Pembentukan Wilayah diputuskan oleh
Pengurus Besar Nahdlatul Ulama melalui Rapat Harian Syuriyah dan Tanfidziyah.
Pengurus Besar Nahdlatul Ulama
memberikan Surat Keputusan masa percobaan kepada Pengurus Wilayah Nahdlatul
Ulama.
Pengurus Besar mengeluarkan Surat
Keputusan Penuh setelah melalui masa percobaan selama 2 (dua) tahun.

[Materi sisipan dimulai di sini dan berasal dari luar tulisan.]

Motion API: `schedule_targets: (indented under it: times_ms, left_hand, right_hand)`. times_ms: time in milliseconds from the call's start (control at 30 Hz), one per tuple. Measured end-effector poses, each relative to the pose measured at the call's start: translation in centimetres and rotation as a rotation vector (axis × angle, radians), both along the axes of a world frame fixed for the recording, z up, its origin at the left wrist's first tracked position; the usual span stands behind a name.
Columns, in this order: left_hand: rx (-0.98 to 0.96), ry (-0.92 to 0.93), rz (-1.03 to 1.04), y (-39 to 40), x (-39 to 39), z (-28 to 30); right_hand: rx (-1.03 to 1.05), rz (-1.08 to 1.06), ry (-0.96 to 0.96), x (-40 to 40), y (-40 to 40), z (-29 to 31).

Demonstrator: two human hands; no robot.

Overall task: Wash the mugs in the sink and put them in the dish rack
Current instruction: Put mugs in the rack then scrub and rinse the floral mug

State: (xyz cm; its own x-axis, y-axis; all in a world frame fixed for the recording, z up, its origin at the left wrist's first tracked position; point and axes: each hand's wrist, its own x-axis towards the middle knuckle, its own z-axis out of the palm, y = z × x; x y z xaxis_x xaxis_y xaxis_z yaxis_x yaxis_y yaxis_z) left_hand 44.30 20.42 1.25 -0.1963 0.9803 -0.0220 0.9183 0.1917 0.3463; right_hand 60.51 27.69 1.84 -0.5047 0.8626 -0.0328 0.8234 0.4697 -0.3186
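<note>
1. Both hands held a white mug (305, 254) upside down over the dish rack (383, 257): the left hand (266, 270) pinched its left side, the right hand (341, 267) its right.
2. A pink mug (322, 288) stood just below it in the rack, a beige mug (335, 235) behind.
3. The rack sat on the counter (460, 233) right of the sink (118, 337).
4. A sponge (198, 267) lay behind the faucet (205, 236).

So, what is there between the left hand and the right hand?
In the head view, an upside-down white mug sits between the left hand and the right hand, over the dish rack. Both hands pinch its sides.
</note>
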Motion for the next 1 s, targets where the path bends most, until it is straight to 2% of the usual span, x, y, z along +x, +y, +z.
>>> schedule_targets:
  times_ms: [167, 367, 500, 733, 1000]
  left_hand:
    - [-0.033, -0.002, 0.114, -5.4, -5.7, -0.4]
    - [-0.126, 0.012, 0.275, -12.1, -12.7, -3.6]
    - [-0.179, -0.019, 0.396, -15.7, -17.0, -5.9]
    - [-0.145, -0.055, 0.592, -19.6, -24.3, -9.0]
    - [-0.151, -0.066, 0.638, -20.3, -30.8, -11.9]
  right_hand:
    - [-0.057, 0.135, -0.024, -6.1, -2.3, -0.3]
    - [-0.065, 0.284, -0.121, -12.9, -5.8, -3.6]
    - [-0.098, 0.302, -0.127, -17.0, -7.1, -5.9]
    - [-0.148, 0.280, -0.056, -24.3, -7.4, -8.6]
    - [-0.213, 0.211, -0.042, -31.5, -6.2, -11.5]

Pengurus Wilayah berfungsi sebagai
koordinator Cabang-Cabang di daerahnya dan sebagai pelaksana Pengurus Besar
untuk daerah yang bersangkutan.
Pasal 11
Pembentukan Cabang Nahdlatul Ulama
diusulkan oleh Pengurus Majelis Wakil Cabang melalui Pengurus Wilayah kepada Pengurus
Besar Nahdlatul Ulama.
Pembentukan Cabang Nahdlatul Ulama
diputuskan oleh Pengurus Besar Nahdlatul Ulama melalui Rapat Harian Syuriyah
dan Tanfidziyah.
Pengurus Besar Nahdlatul Ulama
memberikan Surat Keputusan masa percobaan kepada Pengurus Cabang Nahdlatul
Ulama.
Pengurus Besar mengeluarkan Surat
Keputusan Penuh setelah melalui masa percobaan selama 1 (satu) tahun.

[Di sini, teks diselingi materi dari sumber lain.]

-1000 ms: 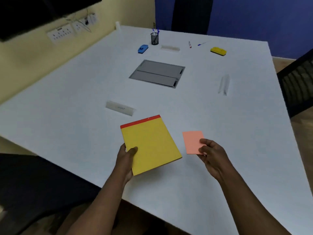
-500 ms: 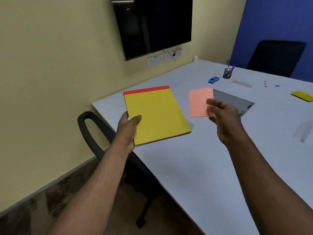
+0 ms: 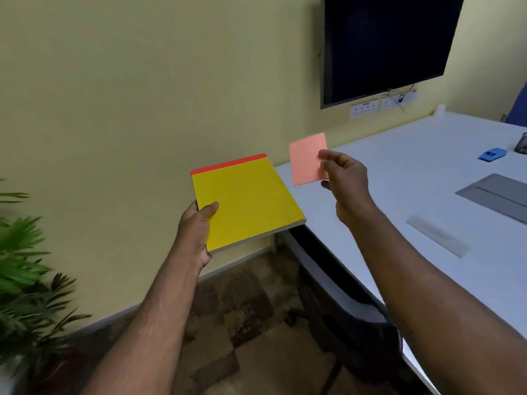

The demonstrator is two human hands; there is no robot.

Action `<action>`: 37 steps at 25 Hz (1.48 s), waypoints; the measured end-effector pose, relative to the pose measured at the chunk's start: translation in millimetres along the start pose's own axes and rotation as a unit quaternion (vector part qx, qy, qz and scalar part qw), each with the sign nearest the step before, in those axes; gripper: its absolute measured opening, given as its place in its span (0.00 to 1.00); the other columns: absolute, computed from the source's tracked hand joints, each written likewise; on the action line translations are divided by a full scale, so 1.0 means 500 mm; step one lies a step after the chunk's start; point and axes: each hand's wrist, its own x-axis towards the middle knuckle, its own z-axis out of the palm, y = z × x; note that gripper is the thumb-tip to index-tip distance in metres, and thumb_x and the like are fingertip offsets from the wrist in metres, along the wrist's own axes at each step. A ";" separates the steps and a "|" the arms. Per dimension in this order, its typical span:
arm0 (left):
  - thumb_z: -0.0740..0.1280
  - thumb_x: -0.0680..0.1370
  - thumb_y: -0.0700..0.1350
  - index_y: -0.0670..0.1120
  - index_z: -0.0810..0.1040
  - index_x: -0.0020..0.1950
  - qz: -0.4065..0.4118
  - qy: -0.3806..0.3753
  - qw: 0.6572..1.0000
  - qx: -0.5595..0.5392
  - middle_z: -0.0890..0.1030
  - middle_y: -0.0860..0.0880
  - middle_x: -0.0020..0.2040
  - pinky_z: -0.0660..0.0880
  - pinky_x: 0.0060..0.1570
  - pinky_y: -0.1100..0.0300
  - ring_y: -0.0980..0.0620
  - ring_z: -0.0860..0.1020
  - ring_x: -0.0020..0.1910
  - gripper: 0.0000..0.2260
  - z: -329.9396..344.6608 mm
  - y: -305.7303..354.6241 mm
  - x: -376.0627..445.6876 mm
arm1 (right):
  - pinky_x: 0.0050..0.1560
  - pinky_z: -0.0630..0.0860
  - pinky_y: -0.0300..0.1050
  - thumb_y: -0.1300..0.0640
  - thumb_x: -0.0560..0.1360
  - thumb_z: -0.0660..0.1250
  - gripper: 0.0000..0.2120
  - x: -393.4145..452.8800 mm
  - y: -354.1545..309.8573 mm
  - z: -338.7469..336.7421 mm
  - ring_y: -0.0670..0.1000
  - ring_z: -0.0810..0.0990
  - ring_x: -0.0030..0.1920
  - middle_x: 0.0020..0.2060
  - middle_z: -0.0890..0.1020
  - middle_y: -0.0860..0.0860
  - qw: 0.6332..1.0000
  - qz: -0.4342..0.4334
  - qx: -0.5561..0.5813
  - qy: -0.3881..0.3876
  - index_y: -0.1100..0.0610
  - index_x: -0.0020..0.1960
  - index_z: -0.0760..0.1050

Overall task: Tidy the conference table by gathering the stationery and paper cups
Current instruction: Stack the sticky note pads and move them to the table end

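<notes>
No brand, label or readable writing shows on anything in view; the faces of both paper items are blank.

At the far left a green potted plant (image 3: 25,280) stands blurred against the yellow wall (image 3: 128,95). To its right, the left hand (image 3: 195,232) grips the yellow notepad (image 3: 245,201) by its near left corner, thumb lying on top of the cover and fingers underneath. The pad is plain bright yellow with a red binding strip along its far edge, and its stacked page edges show grey-brown along the near side. It is held in the air, roughly flat, off the table's corner and over the floor.

Right of the pad, the right hand (image 3: 346,181) pinches a pink sticky note (image 3: 308,159) between thumb and curled fingers at the note's right edge. The note is a plain salmon-pink sheet, tilted up toward the camera, raised above the table's near-left corner and apart from the pad.

Under the right forearm a dark office chair (image 3: 348,323) sits tucked against the white conference table (image 3: 399,178). On the table lie a clear strip-shaped piece (image 3: 437,236), a grey panel (image 3: 496,195), a blue item (image 3: 492,154) and, at the frame edge, a dark mesh pen holder (image 3: 522,143). A black screen (image 3: 382,44) hangs on the wall above wall sockets (image 3: 365,108).
</notes>
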 end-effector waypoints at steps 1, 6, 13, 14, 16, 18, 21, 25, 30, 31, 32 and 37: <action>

Dalam hal-hal yang menyimpang dari
ketentuan ayat (1) diatas disebabkan oleh besarnya jumlah penduduk dan luasnya
daerah atau sulitnya komunikasi dan atau faktor kesejarahan, pembentukan Cabang
diatur oleh kebijakan Pengurus Besar Nahdlatul Ulama.
Pasal 12
Pembentukan Cabang Istimewa Nahdlatul
Ulama dilakukan oleh Pengurus Besar Nahdlatul Ulama atas permohonan
sekurang-kurangnya 40 (empat puluh) orang anggota.

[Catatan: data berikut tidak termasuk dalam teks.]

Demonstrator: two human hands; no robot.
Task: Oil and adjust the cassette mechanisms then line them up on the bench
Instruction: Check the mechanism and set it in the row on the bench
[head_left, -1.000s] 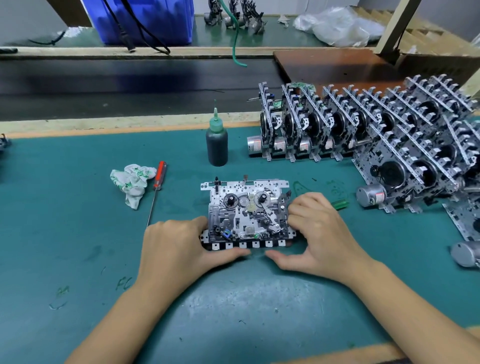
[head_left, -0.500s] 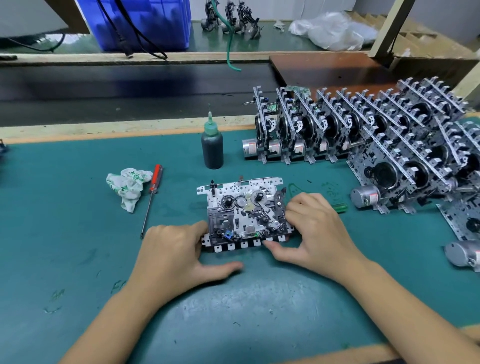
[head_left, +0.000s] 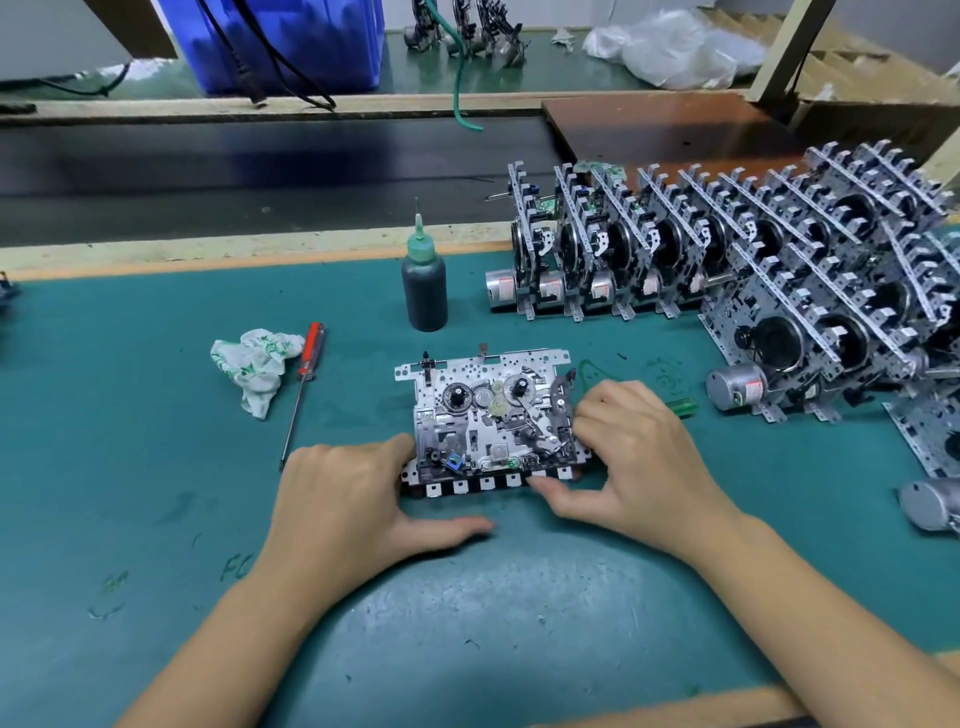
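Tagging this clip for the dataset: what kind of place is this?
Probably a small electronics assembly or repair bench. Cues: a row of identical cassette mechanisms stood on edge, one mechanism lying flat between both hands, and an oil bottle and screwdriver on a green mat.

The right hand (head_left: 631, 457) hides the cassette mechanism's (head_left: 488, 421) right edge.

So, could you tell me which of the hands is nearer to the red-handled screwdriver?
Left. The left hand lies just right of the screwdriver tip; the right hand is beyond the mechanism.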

Pembentukan Cabang Istimewa Nahdlatul
Ulama diputuskan oleh Pengurus Besar Nahdlatul Ulama melalui Rapat Harian
Syuriyah dan Tanfidziyah.
Pengurus Besar Nahdlatul Ulama
memberikan Surat Keputusan masa percobaan kepada Pengurus Cabang Istimewa
Nahdlatul Ulama.
Pengurus Besar mengeluarkan Surat
Keputusan setelah melalui masa percobaan selama 1 (satu) tahun.
Pasal 13
Pembentukan Majelis Wakil Cabang
Nahdlatul Ulama diusulkan oleh Pengurus Ranting melalui Pengurus Cabang
Nahdlatul Ulama kepada Pengurus Wilayah.
Pembentukan Majelis Wakil Cabang
Nahdlatul Ulama diputuskan oleh Pengurus Wilayah Nahdlatul Ulama melalui Rapat
Harian Syuriyah dan Tanfidziyah.
Pengurus Wilayah Nahdlatul Ulama
memberikan Surat Keputusan masa percobaan kepada Pengurus Majelis Wakil Cabang
Nahdlatul Ulama.
Pengurus Wilayah mengeluarkan Surat
Keputusan setelah melalui masa percobaan selama 6 (enam) bulan.
Pasal 14
Pembentukan Ranting Nahdlatul Ulama
diusulkan oleh Pengurus Anak Ranting melalui Majelis Wakil Cabang kepada
Pengurus Cabang Nahdlatul Ulama.
Pembentukan Ranting Nahdlatul Ulama
diputuskan oleh Pengurus Cabang Nahdlatul Ulama melalui Rapat Harian Syuriyah
dan Tanfidziyah.
Pengurus Cabang Nahdlatul Ulama
memberikan Surat Keputusan masa percobaan kepada Pengurus Ranting Nahdlatul
Ulama.
Pengurus Cabang mengeluarkan Surat
Keputusan setelah melalui masa percobaan selama 6 (enam) bulan.
Pasal 15
Pembentukan Anak Ranting Nahdlatul
Ulama dapat dilakukan jika terdapat sekurang-kurangnya 25 (dua puluh lima)
anggota.
Pembentukan Anak Ranting Nahdlatul
Ulama diusulkan oleh anggota melalui Ranting kepada Pengurus Majelis Wakil
Cabang Nahdlatul Ulama.
Pembentukan Anak Ranting Nahdlatul
Ulama diputuskan oleh Pengurus Majelis Wakil Cabang Nahdlatul Ulama melalui
Rapat Harian Syuriyah dan Tanfidziyah.
Pengurus Majelis Wakil Cabang
Nahdlatul Ulama memberikan Surat Keputusan masa percobaan kepada Pengurus Anak
Ranting Nahdlatul Ulama.
Pengurus Majelis Wakil Cabang
mengeluarkan Surat Keputusan setelah melalui masa percobaan selama 3 (tiga)
bulan.
Pasal 16
Ketentuan mengenai syarat dan tatacara
pembentukan kepengurusan Organisasi diatur lebih lanjut dalam Peraturan
Organisasi.
BAB V
PERANGKAT
ORGANISASI
Pasal 17
Perangkat organisasi Nahdlatul Ulama
terdiri dari:
- Lembaga.
- Lajnah.
- Badan Otonom.
Pasal 18
Lembaga adalah perangkat
departementasi organisasi Nahdlatul Ulama yang berfungsi sebagai pelaksana
kebijakan Nahdlatul Ulama berkaitan dengan kelompok masyarakat tertentu dan
beranggotakan perorangan.
Ketua Lembaga ditunjuk langsung dan
bertanggung jawab kepada pengurus Nahdlatul Ulama sesuai dengan tingkatannya.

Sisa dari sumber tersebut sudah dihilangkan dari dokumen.